L'écoute active et les manifestations d'empathie tant verbales que non verbales améliorent les résultats qu'obtiennent les policiers, surtout lorsqu'ils ont affaire à une personne souffrant d'un problème mental ou d'une dépendance.
L'étude révèle aussi que ces techniques peuvent s'enseigner et s'améliorer. La formation qui en a résulté est fidèle à la réalité et applicable sur le terrain. Il ressort nettement des commentaires des policiers participants que les simulations sont réalistes et qu'ils ont été en mesure d'appliquer au quotidien les techniques ainsi apprises.
Conseils pour composer avec une personne souffrant d'un problème psychiatrique
Essayez de faire ce qui suit :
- Sur le ton de la conversation, demander le nom de la personne et lui dire le vôtre. Ce petit effort de dialogue peut grandement favoriser la compréhension et l'empathie.
- Faire preuve d'écoute active. Gardez votre attention sur la personne et regardez-la dans les yeux. Vous pouvez aussi résumer ce qu'elle vous dit. Hochez la tête de haut en bas pour montrer clairement que vous comprenez. En faisant preuve d'écoute active, vous renforcerez votre lien d'empathie avec le sujet, ce qui vous aidera à obtenir l'information qu'il vous faut.
- Utiliser un langage corporel dénotant l'ouverture. Le langage corporel, forme de communication inconsciente, peut aggraver ou désamorcer une situation. Gardez une posture décontractée, évitez de croiser les bras, souriez et montrez que vous vous souciez du sujet pour l'aider à se sentir en sécurité et en confiance.
- Utiliser la technique du miroir. Copiez le langage corporel du sujet si possible. C'est un puissant signe non verbal d'empathie.
- Nommer et confirmer les sentiments du sujet. Les émotions sont à l'origine de bien des problèmes. En les nommant, vous montrez que vous écoutez. Par exemple : « Vous avez l'impression qu'on ne vous reconnaît pas à votre juste valeur? » Offrir une confirmation aide aussi la personne à voir que ses sentiments sont normaux. Par exemple : « N'importe qui serait triste de perdre son emploi. »
- Mettre l'accent sur la famille. En posant des questions sur les proches de la personne, vous pouvez réduire son isolement et lui rappeler qu'il y a des gens dans sa vie. Par exemple : « avez-vous des enfants? » ou « que feraient vos enfants sans vous? »
- Expliquer ce que vous faites et pourquoi. La recherche montre que cela réduit les risques d'agressivité et d'escalade. Par exemple : « Je vais devoir vous arrêter parce que cinq mandats ont été lancés à votre égard. »

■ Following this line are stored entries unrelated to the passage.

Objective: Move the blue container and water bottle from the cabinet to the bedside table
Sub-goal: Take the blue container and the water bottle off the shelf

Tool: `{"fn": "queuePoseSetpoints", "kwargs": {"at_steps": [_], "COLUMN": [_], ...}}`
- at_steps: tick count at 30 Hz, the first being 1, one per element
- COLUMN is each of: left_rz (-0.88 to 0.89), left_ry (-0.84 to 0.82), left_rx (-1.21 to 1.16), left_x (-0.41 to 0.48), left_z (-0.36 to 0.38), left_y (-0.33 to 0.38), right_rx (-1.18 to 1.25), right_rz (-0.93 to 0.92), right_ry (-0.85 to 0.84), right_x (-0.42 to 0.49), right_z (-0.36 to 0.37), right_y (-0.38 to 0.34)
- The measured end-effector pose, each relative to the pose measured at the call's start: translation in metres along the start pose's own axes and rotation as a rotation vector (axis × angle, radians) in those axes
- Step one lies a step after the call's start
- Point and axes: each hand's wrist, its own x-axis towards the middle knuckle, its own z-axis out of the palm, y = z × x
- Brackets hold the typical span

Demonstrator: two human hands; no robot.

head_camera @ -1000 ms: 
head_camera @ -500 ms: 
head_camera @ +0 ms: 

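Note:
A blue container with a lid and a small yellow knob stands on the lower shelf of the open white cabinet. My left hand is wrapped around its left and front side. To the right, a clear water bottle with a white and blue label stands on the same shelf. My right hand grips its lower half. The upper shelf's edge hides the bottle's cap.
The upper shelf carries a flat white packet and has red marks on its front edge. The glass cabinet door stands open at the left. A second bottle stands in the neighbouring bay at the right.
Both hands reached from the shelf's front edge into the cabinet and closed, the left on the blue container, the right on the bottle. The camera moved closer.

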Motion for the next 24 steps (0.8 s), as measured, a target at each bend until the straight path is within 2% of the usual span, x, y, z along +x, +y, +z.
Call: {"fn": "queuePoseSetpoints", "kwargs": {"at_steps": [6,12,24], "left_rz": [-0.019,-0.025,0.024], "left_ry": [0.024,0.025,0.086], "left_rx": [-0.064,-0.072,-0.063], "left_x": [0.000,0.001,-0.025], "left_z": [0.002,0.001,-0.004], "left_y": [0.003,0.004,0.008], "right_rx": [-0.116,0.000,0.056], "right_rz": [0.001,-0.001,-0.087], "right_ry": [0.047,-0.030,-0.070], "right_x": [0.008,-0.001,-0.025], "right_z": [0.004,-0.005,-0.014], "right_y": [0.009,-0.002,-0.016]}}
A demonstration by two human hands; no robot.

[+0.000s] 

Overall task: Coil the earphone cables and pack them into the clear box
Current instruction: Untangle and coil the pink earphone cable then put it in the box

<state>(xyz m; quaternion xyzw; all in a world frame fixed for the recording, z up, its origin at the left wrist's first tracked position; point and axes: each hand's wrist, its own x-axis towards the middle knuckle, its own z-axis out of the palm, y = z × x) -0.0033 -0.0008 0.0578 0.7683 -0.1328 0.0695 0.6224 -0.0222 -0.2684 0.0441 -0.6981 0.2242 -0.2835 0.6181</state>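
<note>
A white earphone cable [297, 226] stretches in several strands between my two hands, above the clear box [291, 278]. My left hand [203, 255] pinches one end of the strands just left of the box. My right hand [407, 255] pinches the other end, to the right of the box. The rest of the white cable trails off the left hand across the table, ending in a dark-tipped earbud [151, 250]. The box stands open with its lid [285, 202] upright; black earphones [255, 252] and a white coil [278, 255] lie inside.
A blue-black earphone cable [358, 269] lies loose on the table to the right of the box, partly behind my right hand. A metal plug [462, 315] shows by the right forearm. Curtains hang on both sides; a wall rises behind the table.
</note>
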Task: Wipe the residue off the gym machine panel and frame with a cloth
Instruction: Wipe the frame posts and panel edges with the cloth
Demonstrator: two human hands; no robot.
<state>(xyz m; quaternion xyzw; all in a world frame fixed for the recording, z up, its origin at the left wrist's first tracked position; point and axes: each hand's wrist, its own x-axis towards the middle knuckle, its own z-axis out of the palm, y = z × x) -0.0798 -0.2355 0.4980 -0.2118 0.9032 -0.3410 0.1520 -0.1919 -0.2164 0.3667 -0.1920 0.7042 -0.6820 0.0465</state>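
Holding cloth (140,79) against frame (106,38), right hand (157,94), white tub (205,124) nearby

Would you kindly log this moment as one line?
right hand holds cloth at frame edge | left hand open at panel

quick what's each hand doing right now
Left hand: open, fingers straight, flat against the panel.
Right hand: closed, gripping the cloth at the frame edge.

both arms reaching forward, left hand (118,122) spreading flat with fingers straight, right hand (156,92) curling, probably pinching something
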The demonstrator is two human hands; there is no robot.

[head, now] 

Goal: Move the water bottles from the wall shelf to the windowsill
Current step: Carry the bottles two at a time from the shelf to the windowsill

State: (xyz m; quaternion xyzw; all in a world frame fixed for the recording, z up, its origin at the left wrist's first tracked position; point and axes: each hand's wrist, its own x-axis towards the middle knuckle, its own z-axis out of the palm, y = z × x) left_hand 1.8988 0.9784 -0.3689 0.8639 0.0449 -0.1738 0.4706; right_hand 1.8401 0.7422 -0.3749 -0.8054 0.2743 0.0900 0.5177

Essayez de ne pas faire ce qui suit :
- Dire à la personne de se calmer ou de se détendre. Cela risque plutôt de provoquer sa colère en lui faisant sentir que vous faites preuve de condescendance à son égard ou que vous essayez de lui dire quoi faire.
- Utiliser un langage corporel qui exprime la dominance. Si vous vous plantez debout en position de hauteur par rapport au sujet, mains à la taille ou sur votre arme, vous dégagerez une attitude autoritaire qui peut le mettre sur la défensive et le faire sentir impuissant et insignifiant. Il sera alors moins porté à collaborer. S'il est assis, essayez plutôt de vous accroupir pour lui parler d'égal à égal.
- Imiter à tort la personne. La technique du miroir ne convient pas toujours. Si le sujet crie, ne faites pas comme lui, peu importe la provocation. Parlez-lui plutôt d'une voix douce afin de l'obliger à arrêter pour vous entendre. S'il est effrayé ou anxieux, le fait d'adopter son langage corporel peut exacerber ses sentiments et aggraver la situation. Gardez une apparence calme, même si le sujet est agité. Dans bien des cas, il se mettra tôt ou tard à suivre votre exemple.
- Nier la légitimité de ses sentiments. Toutes les émotions sont réelles, aussi déraisonnables qu'elles puissent paraître. Ne ridiculisez pas la situation que vit la personne. Par exemple, si elle entend des voix, ne la contredisez pas. Demandez-lui plutôt depuis combien de temps elle les entend ou comment elles la font sentir.